Problem to solve:
Copy every line below that has the word "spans" in it.

Material for the task:
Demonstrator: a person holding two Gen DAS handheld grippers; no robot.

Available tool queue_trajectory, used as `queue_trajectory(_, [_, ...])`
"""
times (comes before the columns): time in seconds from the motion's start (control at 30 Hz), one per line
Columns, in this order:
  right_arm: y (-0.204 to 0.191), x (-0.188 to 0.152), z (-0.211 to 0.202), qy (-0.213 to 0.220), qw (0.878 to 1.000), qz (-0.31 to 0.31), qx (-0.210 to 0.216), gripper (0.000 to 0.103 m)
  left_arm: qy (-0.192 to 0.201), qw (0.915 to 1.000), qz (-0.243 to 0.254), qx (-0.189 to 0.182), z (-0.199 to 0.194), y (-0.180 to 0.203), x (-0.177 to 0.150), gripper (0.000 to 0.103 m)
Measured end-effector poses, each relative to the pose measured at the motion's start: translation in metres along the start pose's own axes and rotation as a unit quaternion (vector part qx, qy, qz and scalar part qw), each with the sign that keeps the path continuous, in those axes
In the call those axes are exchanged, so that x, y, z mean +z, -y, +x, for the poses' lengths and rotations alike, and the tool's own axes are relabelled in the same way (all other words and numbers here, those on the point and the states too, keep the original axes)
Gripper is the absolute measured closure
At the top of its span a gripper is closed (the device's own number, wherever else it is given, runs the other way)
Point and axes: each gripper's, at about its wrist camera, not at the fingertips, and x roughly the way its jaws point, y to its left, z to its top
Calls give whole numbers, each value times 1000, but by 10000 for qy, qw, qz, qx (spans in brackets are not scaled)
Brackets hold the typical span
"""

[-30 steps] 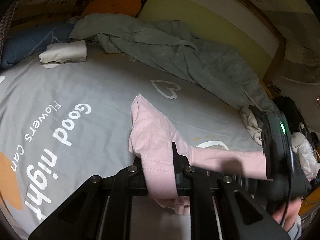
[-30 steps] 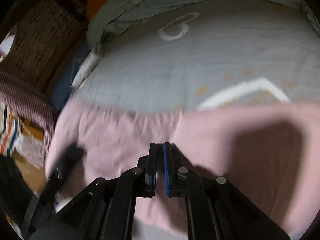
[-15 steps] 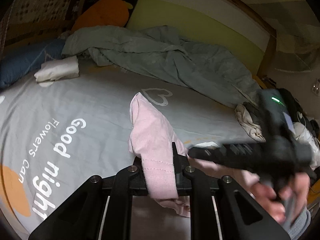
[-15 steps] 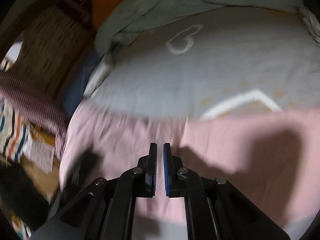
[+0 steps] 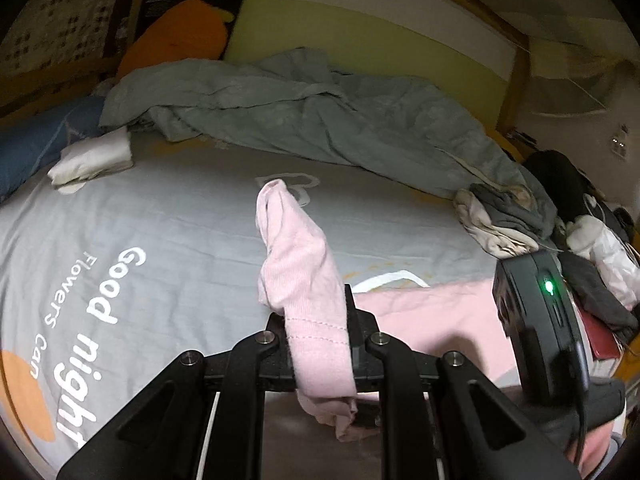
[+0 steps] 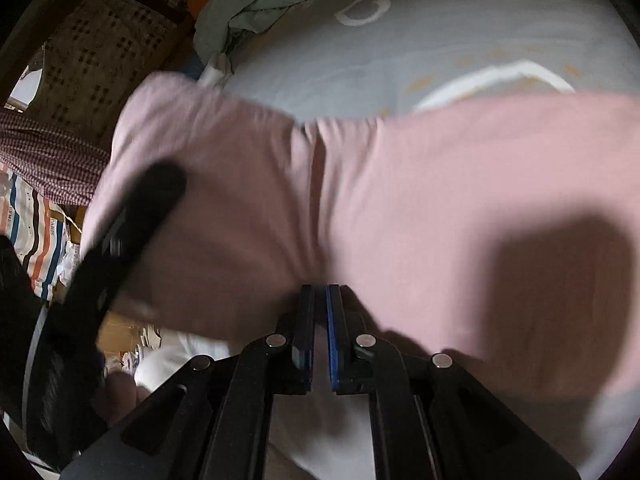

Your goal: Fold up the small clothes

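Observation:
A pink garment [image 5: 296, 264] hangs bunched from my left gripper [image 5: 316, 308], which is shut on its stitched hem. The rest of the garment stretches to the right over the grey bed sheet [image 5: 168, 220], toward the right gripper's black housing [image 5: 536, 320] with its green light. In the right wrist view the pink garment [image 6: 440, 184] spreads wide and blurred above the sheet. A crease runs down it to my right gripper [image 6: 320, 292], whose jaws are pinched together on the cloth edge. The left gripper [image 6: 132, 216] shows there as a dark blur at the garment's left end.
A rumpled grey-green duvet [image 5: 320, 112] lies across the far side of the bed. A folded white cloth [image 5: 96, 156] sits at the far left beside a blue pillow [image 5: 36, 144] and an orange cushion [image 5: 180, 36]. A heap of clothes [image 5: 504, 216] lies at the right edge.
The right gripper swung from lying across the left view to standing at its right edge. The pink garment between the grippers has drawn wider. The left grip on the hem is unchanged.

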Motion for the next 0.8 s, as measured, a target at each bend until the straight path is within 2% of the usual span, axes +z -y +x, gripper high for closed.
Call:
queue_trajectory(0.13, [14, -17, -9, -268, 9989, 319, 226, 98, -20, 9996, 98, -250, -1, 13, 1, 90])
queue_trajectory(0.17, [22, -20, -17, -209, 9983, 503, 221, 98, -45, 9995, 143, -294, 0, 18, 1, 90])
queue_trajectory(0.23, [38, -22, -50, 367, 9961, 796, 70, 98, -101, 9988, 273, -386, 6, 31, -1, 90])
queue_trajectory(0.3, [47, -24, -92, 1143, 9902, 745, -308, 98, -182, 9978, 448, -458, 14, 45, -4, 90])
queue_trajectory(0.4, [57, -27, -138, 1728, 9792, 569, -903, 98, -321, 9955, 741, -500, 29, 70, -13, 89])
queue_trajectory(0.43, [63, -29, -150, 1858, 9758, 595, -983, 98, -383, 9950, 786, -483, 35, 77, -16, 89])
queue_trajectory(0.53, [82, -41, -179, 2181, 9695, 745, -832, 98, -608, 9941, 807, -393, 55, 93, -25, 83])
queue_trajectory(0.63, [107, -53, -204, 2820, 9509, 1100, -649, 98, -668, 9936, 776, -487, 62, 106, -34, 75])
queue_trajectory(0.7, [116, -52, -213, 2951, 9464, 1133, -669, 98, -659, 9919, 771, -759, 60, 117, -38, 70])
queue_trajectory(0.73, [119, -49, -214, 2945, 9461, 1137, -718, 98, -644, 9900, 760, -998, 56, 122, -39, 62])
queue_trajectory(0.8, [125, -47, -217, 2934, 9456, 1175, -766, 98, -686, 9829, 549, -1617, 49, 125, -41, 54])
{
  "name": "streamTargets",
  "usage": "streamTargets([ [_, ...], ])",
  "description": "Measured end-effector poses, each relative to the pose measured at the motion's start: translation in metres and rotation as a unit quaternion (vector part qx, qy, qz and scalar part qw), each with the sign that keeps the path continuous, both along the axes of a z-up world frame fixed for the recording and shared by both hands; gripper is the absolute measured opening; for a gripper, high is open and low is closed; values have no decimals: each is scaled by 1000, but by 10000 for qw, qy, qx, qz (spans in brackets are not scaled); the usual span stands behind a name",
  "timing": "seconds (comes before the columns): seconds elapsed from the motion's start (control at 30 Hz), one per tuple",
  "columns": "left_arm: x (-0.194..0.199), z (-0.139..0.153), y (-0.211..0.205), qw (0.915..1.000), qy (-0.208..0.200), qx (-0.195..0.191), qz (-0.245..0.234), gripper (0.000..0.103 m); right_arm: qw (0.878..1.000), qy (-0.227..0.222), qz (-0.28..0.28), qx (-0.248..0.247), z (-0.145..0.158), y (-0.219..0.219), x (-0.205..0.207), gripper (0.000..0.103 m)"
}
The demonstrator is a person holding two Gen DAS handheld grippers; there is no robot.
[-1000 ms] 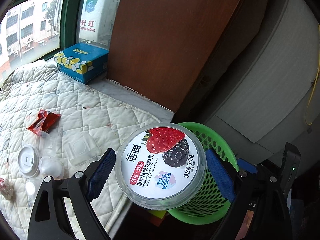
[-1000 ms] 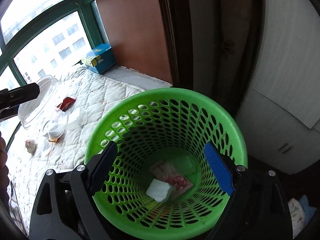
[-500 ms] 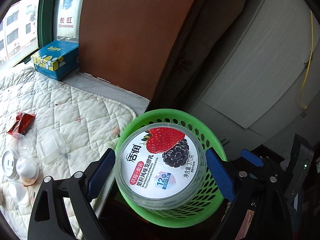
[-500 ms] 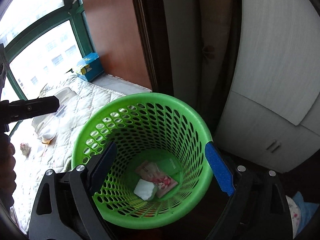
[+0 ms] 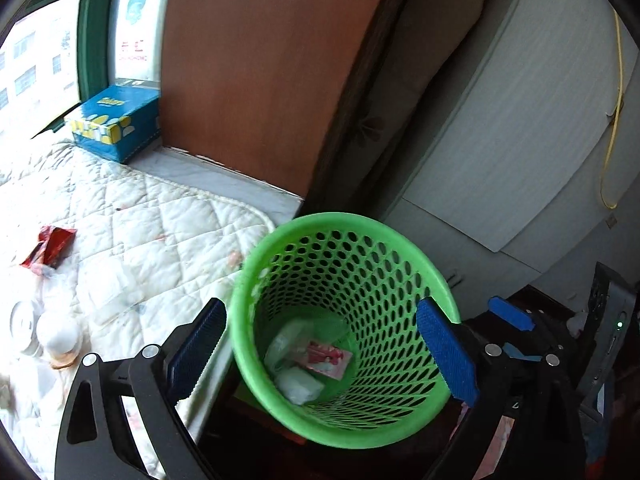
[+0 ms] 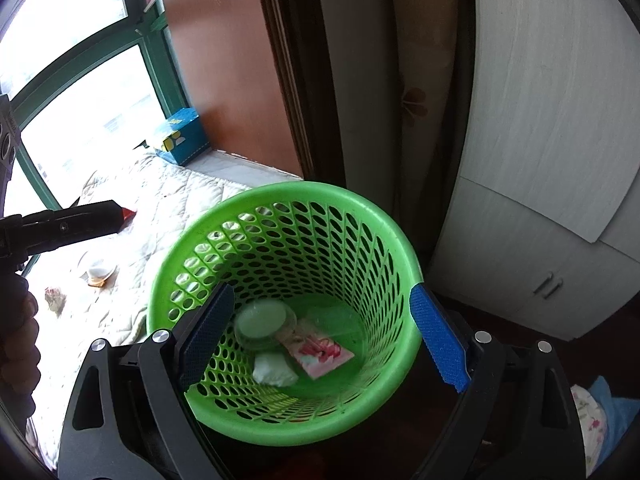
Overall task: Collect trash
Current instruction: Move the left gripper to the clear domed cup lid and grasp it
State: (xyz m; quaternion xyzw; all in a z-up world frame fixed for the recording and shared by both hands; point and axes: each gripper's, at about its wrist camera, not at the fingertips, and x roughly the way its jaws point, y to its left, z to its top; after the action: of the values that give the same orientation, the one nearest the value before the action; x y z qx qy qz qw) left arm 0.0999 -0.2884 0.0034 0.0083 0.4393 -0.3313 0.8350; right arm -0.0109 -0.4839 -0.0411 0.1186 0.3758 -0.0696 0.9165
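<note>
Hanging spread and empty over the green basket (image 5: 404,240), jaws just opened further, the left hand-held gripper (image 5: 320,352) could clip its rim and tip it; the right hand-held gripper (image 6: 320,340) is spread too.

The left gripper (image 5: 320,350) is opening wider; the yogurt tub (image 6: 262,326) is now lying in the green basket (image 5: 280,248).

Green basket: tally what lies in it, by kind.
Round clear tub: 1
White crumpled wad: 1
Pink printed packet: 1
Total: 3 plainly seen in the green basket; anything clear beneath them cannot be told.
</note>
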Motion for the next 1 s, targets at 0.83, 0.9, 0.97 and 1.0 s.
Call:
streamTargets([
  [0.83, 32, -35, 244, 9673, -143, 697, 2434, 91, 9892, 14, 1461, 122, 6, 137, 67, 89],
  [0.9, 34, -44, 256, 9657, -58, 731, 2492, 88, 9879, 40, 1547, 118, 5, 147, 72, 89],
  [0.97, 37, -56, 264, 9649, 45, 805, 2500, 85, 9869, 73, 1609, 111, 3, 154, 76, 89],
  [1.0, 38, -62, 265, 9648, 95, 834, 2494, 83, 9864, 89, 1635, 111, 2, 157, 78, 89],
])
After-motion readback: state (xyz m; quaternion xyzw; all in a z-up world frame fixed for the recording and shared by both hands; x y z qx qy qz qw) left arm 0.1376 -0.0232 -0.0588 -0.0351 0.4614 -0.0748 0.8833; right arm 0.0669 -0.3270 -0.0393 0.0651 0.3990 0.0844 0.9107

Response for this exercise:
Calls give whole numbers, each value times 1000, but by 10000 for qy, qw, qz, qx (spans in brackets are not scaled)
  "description": "Measured end-effector poses, each relative to the pose measured at the motion's start: translation in metres and rotation as a unit quaternion (vector part qx, qy, qz and scalar part qw), each with the sign that keeps the path continuous, both along the axes of a z-up world frame fixed for the recording and shared by both hands; gripper is the absolute measured opening; for a gripper, high is open and low is closed; values have no decimals: each is scaled by 1000, but by 10000 for qw, qy, qx, qz (spans in brackets are not scaled); the usual span stands behind a name",

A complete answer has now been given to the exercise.